WORK TASK: Please repeat only the stretch of records running from the first line through the line that contains "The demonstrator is".

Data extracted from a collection
·····

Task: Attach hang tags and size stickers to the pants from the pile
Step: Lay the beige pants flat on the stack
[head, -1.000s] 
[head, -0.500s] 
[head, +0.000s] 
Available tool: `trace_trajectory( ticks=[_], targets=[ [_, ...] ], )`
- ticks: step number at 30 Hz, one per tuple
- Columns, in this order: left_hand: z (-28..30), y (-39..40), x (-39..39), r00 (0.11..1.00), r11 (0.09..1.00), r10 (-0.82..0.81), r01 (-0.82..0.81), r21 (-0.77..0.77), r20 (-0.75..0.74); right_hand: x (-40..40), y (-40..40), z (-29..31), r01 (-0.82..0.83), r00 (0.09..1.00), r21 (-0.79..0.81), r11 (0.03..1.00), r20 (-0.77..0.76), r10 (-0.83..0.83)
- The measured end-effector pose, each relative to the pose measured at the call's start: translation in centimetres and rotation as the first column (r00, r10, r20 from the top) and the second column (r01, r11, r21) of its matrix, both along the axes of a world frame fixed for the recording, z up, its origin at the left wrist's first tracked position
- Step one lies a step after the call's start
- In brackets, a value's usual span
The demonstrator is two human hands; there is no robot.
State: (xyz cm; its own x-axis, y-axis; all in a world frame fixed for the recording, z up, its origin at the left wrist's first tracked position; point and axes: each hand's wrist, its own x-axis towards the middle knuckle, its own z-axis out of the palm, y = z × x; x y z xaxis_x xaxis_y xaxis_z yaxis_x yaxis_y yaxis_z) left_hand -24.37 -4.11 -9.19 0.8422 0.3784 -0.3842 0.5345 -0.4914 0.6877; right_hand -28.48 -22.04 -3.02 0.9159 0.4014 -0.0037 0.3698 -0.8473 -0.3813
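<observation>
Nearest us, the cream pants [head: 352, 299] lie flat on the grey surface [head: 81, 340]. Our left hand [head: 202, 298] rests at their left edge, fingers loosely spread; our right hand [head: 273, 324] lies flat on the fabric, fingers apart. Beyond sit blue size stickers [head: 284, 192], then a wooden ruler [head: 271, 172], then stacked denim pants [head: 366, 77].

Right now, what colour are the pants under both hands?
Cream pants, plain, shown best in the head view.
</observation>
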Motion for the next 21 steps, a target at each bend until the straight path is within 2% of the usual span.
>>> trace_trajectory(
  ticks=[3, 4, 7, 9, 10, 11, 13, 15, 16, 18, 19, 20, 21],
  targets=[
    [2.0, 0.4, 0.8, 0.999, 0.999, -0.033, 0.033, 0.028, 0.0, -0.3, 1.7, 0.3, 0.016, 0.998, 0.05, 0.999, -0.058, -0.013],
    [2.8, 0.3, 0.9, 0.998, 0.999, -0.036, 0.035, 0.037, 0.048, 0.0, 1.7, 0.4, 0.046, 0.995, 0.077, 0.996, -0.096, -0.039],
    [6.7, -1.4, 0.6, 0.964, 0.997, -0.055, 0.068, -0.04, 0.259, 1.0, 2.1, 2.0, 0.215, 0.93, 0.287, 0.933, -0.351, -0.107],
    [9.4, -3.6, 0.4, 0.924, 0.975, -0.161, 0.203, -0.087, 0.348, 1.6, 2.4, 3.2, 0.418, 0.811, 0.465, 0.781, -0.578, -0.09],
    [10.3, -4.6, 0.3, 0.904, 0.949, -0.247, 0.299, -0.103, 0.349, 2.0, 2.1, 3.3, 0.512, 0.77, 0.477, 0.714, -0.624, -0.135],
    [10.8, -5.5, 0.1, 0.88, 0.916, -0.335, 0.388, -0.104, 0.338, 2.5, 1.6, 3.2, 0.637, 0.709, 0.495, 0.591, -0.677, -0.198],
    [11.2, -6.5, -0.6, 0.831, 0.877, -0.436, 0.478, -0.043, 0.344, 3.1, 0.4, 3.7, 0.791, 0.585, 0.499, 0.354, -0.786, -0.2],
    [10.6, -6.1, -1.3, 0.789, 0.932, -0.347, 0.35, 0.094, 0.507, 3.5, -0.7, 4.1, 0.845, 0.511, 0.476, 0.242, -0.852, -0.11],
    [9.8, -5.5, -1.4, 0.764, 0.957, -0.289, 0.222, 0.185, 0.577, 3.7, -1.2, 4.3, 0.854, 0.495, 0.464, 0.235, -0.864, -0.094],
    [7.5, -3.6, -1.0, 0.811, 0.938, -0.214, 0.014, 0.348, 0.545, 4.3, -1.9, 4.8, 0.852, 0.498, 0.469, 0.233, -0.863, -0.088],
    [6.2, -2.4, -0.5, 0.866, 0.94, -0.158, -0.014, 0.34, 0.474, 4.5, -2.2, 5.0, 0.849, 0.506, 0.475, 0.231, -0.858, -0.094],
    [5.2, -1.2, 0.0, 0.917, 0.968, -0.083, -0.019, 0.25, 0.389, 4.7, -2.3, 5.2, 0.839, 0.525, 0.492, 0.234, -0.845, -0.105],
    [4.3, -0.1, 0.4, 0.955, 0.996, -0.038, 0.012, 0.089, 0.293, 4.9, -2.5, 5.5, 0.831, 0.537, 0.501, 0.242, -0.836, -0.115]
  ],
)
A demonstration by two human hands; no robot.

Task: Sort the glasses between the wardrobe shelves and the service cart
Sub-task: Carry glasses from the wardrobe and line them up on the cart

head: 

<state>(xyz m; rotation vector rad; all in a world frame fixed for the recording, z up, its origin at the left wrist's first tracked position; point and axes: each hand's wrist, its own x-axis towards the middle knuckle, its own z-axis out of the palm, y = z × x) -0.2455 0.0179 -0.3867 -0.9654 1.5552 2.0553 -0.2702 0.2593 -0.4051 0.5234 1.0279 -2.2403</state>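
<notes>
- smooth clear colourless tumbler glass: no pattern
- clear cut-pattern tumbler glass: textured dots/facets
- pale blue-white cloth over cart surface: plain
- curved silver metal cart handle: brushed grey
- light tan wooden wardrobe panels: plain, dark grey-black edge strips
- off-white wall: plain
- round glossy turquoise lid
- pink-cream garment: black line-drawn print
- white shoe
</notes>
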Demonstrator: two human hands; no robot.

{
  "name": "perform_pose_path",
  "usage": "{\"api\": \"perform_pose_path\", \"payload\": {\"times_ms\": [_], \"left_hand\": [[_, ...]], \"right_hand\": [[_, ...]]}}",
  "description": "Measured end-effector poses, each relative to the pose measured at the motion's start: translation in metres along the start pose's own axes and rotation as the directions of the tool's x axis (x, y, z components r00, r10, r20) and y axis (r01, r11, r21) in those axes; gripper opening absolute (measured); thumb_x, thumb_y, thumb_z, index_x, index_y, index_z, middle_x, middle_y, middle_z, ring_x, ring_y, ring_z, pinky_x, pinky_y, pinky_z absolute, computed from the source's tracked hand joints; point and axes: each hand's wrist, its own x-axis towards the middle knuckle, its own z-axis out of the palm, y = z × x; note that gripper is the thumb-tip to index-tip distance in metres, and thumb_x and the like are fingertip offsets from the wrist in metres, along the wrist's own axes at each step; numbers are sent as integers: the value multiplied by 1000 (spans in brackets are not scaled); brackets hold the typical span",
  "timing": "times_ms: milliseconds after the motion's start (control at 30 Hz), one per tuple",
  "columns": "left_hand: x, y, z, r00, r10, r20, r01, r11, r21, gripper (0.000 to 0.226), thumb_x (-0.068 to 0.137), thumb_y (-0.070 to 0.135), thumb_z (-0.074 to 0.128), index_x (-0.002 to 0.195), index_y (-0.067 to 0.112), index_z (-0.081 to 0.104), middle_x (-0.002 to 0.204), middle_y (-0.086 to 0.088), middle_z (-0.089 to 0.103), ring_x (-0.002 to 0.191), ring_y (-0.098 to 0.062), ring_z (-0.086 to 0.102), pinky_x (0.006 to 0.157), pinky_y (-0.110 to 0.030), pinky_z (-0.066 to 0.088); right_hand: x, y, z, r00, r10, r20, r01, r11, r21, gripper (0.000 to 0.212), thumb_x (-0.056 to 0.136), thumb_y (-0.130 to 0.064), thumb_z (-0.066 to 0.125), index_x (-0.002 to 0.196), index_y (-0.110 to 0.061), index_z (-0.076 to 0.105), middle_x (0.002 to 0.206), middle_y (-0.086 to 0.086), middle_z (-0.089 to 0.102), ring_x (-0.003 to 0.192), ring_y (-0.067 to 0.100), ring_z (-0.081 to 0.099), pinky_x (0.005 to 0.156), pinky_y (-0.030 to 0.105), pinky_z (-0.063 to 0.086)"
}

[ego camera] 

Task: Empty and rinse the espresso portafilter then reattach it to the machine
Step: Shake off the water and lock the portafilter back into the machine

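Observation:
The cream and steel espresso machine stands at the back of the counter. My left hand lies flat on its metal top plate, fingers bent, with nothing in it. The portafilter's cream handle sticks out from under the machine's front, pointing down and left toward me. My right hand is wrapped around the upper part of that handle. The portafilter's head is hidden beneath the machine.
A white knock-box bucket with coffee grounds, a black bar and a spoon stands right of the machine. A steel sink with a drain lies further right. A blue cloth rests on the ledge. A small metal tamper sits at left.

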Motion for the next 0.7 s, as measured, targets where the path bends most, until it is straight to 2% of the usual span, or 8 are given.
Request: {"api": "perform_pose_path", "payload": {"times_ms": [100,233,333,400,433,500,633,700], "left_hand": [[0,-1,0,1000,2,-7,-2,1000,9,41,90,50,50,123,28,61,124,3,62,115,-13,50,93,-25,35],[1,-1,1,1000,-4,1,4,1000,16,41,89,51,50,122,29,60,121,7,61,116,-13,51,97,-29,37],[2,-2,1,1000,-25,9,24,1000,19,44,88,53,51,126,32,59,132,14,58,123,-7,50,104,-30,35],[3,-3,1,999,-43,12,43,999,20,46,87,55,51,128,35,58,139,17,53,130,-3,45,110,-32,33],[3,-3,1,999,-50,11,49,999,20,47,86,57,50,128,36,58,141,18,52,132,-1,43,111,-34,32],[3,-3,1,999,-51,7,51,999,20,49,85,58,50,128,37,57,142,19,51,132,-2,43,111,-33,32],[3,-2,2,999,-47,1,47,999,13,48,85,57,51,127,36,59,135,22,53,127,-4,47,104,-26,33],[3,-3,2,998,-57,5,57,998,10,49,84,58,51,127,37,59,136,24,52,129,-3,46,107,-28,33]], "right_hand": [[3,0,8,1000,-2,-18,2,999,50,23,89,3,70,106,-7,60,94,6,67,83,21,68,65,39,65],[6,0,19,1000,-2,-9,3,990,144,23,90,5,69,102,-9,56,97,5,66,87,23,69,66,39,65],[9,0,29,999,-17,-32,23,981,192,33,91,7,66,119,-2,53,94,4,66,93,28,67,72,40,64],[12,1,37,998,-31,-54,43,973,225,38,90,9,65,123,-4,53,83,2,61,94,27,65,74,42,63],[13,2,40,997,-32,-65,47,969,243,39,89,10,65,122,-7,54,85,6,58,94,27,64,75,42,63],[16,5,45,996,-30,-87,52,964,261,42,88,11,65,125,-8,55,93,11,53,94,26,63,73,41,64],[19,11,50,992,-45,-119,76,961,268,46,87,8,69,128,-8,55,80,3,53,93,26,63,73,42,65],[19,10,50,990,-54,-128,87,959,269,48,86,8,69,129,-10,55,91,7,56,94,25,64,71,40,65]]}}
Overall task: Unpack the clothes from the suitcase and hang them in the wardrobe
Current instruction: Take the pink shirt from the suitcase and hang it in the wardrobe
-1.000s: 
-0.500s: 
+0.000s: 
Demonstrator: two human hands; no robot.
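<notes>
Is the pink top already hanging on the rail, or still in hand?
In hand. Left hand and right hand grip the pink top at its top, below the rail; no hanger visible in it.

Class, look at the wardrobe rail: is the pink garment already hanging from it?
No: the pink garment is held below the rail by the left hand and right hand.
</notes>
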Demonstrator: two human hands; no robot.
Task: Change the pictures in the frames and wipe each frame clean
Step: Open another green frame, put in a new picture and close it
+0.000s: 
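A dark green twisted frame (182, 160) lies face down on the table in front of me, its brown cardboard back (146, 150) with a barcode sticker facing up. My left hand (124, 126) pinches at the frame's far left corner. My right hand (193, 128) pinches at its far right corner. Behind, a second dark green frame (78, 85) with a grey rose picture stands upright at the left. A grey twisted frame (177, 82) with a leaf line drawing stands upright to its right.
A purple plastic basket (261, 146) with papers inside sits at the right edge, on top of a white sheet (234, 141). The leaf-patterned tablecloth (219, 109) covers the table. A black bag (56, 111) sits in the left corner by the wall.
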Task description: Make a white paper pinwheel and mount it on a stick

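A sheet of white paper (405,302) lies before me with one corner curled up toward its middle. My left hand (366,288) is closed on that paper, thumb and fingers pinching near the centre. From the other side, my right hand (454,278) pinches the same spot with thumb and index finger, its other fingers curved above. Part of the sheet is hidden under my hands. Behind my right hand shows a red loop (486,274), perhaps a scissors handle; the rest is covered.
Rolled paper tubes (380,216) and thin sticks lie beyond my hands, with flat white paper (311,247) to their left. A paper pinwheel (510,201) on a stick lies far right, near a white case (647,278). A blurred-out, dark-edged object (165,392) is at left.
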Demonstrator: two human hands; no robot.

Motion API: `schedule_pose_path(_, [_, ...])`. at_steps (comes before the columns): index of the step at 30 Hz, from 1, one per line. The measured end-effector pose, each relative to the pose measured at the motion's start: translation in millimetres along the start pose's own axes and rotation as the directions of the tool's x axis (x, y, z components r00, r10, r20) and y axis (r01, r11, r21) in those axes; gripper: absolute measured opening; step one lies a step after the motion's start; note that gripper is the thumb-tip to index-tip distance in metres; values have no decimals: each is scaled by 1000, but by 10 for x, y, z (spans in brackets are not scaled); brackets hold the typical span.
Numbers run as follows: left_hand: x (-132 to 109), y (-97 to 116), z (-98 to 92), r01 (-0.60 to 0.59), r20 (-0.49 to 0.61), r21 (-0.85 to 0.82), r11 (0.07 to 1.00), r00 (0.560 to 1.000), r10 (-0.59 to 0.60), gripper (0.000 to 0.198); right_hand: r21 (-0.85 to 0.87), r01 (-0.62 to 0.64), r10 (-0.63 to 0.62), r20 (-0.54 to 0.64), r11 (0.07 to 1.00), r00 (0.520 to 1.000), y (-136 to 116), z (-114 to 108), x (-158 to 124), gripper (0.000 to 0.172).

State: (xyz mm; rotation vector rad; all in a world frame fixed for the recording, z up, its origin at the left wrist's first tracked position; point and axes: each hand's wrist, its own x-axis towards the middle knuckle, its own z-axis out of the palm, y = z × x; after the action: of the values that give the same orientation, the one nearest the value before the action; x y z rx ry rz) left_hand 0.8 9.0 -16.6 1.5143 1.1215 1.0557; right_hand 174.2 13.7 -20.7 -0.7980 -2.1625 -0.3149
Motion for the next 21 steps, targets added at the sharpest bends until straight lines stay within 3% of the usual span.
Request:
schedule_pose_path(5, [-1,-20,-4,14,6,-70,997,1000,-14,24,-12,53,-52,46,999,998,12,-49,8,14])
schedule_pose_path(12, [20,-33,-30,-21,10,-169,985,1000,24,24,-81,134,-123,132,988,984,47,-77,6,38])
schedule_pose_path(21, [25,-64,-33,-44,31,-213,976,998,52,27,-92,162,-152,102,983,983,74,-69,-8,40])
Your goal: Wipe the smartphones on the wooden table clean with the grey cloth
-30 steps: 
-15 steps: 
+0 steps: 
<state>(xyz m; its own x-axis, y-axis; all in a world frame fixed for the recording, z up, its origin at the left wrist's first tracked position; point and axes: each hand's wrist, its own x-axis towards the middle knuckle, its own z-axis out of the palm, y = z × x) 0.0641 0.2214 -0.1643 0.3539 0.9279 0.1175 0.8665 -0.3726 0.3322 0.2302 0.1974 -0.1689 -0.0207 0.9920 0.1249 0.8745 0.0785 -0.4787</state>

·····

ANSWER TO THIS TASK:
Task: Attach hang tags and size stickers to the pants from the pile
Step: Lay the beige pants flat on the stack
[head, -1.000s] 
[head, -0.500s] 
[head, +0.000s] 
Available tool: `trace_trajectory( ticks=[_], targets=[ [_, ...] ], )`
- ticks: step number at 30 Hz, one per tuple
- Columns, in this order: left_hand: z (-28..30), y (-39..40), x (-39..39), r00 (0.11..1.00), r11 (0.09..1.00), r10 (-0.82..0.81), r01 (-0.82..0.81), r21 (-0.77..0.77), r20 (-0.75..0.74); right_hand: x (-40..40), y (-40..40), z (-29..31), r01 (-0.82..0.83), r00 (0.09..1.00), r21 (-0.79..0.81), r11 (0.03..1.00), r20 (-0.77..0.76), r10 (-0.83..0.83)
- The measured end-effector pose, each relative to the pose measured at the call's start: translation in centimetres and rotation as the first column (r00, r10, r20 from the top) and the second column (r01, r11, r21) of its matrix, both along the axes of a world frame fixed for the recording, z up, its origin at the left wrist's first tracked position
- Step one lies a step after the call's start
- In brackets, a value's usual span
The demonstrator is two human hands; there is no robot.

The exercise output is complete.